United States District Court, D. Massachusetts

February 23, 2018




         Following Glenn Chin's conviction for mail-fraud racketeering, conspiracy, mail fraud, and violations of the federal Food, Drug, and Cosmetic Act (FDCA), the government sought the forfeiture of the entire $611, 774 that Chin was paid in salary as a pharmacist at New England Compounding Center (NECC) between 2006 and October 2012, when NECC ceased doing business. See Dkt #1391 (Motion for Order of Forfeiture). Chin filed an opposition, see Dkt #1423, and the court heard oral argument on February 15, 2018.[1] For the reasons to be stated, the government's motion will be allowed in part.

         The government is correct that a forfeiture in this case is virtually mandated by 18 U.S.C. § 1963. See Alexander v. United States, 509 U.S. 544, 562 (1993) (noting that “a RICO conviction subjects the violator not only to traditional, though stringent, criminal fines and prison terms, but also mandatory forfeiture under § 1963.”). The court also agrees that Chin's salary, paid for his work as NECC's Supervisory Pharmacist during the period of time in which NECC was operating as a criminal enterprise, is forfeitable. See United States v. DeFries, 129 F.3d 1293, 1313 (D.C. Cir. 1997) (holding that salaries received by former union officials after their tampering with union elections were subject to forfeiture because “but for the elections, which the district court found to be tainted by appellants' racketeering activity, they would not have received their salaries.”).

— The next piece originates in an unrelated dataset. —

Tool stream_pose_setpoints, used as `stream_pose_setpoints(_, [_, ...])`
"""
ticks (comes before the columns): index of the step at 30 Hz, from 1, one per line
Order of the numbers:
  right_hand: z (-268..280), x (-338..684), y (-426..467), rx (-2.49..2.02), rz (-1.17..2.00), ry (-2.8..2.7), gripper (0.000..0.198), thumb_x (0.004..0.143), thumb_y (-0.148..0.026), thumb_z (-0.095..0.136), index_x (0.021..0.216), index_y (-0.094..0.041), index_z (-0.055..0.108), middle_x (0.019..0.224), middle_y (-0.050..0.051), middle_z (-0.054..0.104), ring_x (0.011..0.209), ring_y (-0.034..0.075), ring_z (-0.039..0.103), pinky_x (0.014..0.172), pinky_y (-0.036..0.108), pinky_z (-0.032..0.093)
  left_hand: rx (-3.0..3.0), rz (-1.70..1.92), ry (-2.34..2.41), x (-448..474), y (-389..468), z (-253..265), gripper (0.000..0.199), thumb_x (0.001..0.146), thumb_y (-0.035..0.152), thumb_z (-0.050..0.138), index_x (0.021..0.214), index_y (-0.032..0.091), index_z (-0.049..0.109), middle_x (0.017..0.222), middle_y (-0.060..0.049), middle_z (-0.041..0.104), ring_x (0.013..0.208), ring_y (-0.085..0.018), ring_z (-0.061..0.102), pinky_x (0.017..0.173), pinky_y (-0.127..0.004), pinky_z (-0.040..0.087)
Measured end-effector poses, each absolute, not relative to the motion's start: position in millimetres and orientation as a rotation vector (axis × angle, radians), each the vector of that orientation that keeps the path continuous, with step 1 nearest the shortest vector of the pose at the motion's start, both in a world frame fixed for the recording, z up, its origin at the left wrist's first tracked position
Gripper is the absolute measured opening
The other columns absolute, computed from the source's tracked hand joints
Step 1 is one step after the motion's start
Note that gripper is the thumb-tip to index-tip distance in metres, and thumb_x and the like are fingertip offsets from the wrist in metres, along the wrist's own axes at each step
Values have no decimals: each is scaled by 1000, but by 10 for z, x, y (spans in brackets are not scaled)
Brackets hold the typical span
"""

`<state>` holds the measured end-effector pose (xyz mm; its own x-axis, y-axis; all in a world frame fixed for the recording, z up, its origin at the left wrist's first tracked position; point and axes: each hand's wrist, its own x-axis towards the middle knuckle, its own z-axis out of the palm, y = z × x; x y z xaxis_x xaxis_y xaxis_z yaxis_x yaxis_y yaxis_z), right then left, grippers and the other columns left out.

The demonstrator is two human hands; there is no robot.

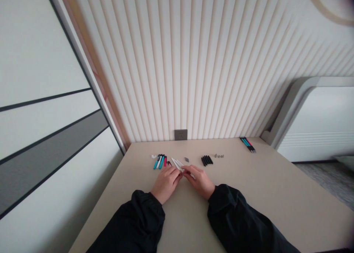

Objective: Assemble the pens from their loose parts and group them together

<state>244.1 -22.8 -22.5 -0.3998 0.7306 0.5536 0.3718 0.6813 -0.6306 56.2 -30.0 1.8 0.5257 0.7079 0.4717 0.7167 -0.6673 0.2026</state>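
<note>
My left hand (167, 181) and my right hand (200, 180) meet above the table, thumbs and fingertips pinched close together. Whatever sits between the fingertips is too small to make out. Just beyond them lie several thin white pen refills (176, 162), partly covered by my fingers. Several pen barrels (159, 162) in teal, white and red with black parts lie side by side past my left hand, and a red and black piece (169, 163) is close to its fingers. Past my right hand are small grey springs or similar pieces (187, 159) and a row of black sleeves (207, 160).
Small silvery cone-like pieces (219, 156) lie right of the black sleeves, and small whitish pieces (153, 156) at the far left. Several teal, red and black pens (248, 144) rest near the back right corner. A ribbed wall with a socket (180, 135) bounds the table's (249, 194) back.
</note>
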Motion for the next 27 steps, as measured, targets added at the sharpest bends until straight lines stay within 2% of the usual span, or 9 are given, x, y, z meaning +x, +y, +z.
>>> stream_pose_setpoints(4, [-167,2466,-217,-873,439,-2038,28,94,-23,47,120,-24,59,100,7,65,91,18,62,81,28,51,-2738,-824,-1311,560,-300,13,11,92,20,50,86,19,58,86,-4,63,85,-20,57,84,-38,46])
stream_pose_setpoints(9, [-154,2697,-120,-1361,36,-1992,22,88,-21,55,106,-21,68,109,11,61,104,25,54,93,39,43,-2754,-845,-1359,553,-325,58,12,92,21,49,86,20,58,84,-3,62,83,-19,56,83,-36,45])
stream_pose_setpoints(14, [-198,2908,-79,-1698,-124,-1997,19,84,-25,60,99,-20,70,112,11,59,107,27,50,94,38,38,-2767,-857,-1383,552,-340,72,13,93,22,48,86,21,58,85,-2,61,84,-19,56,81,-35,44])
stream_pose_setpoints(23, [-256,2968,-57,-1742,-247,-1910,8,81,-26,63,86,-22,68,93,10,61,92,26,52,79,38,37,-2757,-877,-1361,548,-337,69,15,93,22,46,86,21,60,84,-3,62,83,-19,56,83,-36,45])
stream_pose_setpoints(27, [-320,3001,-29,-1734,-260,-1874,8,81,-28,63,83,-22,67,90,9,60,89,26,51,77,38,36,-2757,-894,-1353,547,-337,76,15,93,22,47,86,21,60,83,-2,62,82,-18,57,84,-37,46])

Here, but for Chin's participation in conduct “tainted by . . . racketeering activity, ” he would not have earned the salary that he did from NECC. See United States v. Angiulo, 897 F.2d 1169, 1213 (1st Cir. 1990) (endorsing the “but for” test).

         Where the court parts company with the government is over the proposition that NECC operated as a criminal enterprise from its inception, thus exposing the entirety of Chin's earnings from 2006 through 2012 (the statute of limitations period) to forfeiture. As I observed at Chin's sentencing (and at the sentencing of codefendant Barry Cadden), the weight of the evidence, as corroborated by an analysis of the jury's verdict, is that NECC originated as a legitimate business, but under mounting pressure to maximize profits, degenerated into a criminal enterprise in March of 2010, and operated as such until its collapse in October of 2012.[2] Consequently, only the salary that Chin received during that period of time falls within the precincts of forfeitable gains.

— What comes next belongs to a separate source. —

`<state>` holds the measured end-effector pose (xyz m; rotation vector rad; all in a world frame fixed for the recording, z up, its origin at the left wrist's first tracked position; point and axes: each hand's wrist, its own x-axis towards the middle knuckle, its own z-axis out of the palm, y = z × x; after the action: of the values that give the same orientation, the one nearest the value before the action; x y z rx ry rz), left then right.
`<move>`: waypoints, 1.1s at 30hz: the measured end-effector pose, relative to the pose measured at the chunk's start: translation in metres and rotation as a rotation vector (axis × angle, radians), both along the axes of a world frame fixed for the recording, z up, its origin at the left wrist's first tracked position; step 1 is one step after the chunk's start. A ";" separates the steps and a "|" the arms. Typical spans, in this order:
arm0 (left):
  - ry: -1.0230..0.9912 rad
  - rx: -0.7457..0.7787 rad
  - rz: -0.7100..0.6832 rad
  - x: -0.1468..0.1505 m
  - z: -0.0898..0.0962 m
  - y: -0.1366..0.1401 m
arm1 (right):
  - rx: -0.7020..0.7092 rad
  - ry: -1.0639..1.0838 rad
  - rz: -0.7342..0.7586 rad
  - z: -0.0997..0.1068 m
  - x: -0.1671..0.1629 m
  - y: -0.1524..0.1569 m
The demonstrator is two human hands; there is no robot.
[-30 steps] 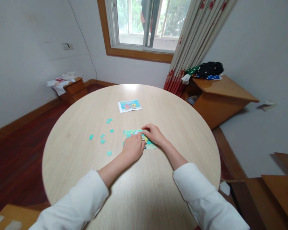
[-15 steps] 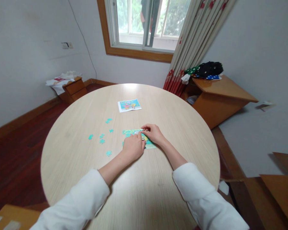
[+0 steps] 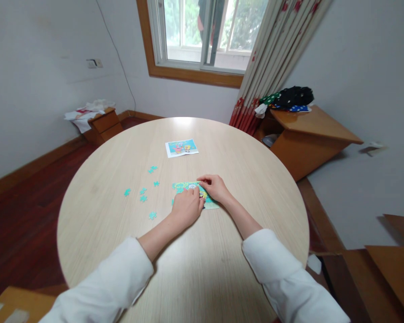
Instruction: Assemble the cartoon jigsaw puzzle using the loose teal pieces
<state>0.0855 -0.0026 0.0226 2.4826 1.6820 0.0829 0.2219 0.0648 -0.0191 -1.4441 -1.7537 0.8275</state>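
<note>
A partly covered jigsaw puzzle [image 3: 180, 185], green and yellow with cartoon figures, lies flat on the round table [image 3: 202, 278]. My left hand [image 3: 186, 206] rests on top of it, palm down, with its fingers on the pieces and hiding much of the picture. At the puzzle's far edge, the thumb and fingers of my right hand [image 3: 215, 187] are pinched together on a small puzzle piece, mostly hidden by the fingertips. Several loose teal puzzle pieces [image 3: 152, 216] are scattered to the left of the puzzle.
Beyond the puzzle lies a printed picture sheet [image 3: 182, 148] with cartoon figures. A wooden cabinet [image 3: 316, 125] with clothes [image 3: 292, 98] on it stands at the right, near a curtain [image 3: 272, 49]. A small wooden stand [image 3: 104, 123] is at the left wall.
The fingers of my right hand have shifted very slightly at the puzzle's far edge, and the pale piece there sits lower, more level with the edge. My left hand has barely moved.
</note>
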 end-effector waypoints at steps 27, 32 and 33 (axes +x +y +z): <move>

         According to the government's calculations, as corroborated by Chin's tax returns, the total of Chin's potential salary exposure can be calculated as follows. Chin earned $171, 837 at NECC in 2011, and $163, 805 during the ten months in 2012 during which NECC remained viable. Chin was paid $165, 531 by NECC in 2010 (at a monthly salary of $13, 794.25). Prorating 2010 over ten months from March to December yields $137, 942.50. Combining the three figures ($137, 942.50 $171, 837 $163, 805) yields a total of $ 473, 584.50.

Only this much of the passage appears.